Alimony Reform-A Part of the Story


     “Alimony reform” has been the big news buzz over the past few weeks.  Last year I wrote that after the Florida Alimony Reform group made limited progress with the Florida legislature in pushing through their “sour grapes” proposed legislative changes to alimony that they would be back.  I might now add that they returned… with a vengence.

       Last week the Florida Senate had the second reading of Senate Bill 718, introduced by Senator +Kelli Stargel, entitled "An act relating to dissolution of marriage;" and a page more of stuff. (if this sounds more like a comment made by +Dave Barry, you’re right…I should only be fortunate enough to write about the absurdities of our great state of Florida rather than have to practice a profession within it)  During that session, a number of amendments to the bill were introduced by Senator +Arthenia Joyner (who, candidly, at times seemed confused and flustered about what she was actually introducing as an amendment).  Most of the amendments passed unanimously ( with, I kid you not, a determination of the strength of the auditory “yeah” or “nay” votes, but this is our government at work). Below, I  summarized a portion of the highlights of this bill, as it now stands. Now, keep in mind, this bill is about 23 pages long, so I’ll try to be concise and use “real words,” because we know lawyers don’t really use “real words.”  However, if you ever read a legislative bill, you’d see they are not written in “real words” either.
          “Long term marriage” means one is married 20 years or more.

            Why is this important: In a long term marriage there is a presumption that the lower earning (or non-earning) spouse will be awarded alimony. HOWEVER, that presumption can be overcome (in other words, no alimony is awarded) by “clear and convincing evidence.” This means, essentially, one would have to show there is “no-way, no how” the spouse is entitled to, or the other spouse can pay alimony.  The maximum amount one can receive for a long term marriage is 33 percent of the paying party’s net (after tax) income.

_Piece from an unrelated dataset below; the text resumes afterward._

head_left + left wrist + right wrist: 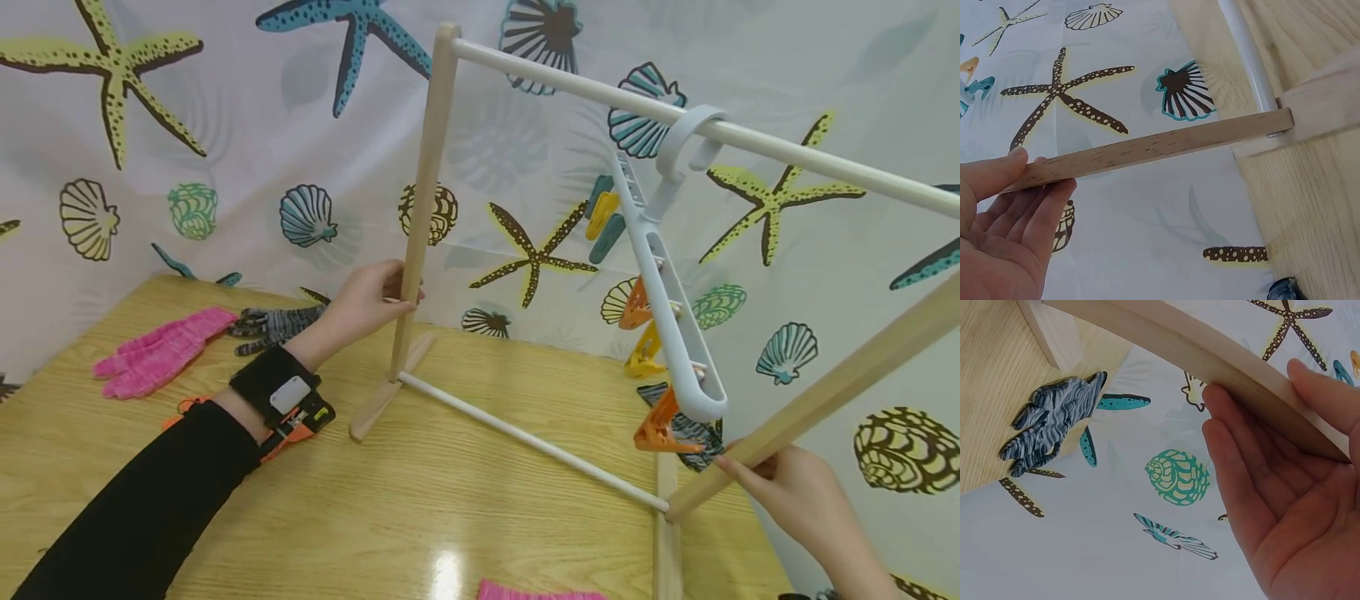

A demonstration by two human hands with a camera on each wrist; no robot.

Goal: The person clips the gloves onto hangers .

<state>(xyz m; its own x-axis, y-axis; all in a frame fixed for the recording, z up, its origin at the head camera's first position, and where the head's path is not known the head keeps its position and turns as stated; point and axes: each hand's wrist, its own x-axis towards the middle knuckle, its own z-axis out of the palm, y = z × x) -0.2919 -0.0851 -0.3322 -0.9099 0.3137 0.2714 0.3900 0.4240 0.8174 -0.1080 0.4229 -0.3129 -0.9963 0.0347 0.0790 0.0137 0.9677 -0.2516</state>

           “Mid-term marriage” means one is married more than 10 years but less than 20 years.
            Why this is important:   In a mid-term marriage there is neither a presumption for or against alimony. Instead of “clear and convincing” evidence, either spouse merely needs to prove by a “preponderance” of the evidence that alimony should or should not be paid.  What does THIS mean? In short, it still gives both sides a horse in the race, so to speak, and provides ample fodder for attorneys to duke it out.  It resolves little, if anything. Oh, and by the way, the maximum amount of alimony that can be awarded in a mid-term marriage is 30 percent of paying spouse’s net (after tax) income.  

          “Short-term marriage” means one lasting 10 years or less. (Wow, even still, I never had a client come in who was married close to 10 years who said, wistfully, when asked the date of marriage, “Ah, it seems like just yesterday…..”)
            Why this is important:  In a short-term marriage, there is a presumption that NO alimony will be paid.  Again, this can be overcome by a preponderance of the evidence, again creating grounds for battle, and providing discretion to a judge.   Even if one meets the burden of entitlement to alimony in a short-term marriage, the maximum amount is 20 percent of paying spouse’s net (after tax) income.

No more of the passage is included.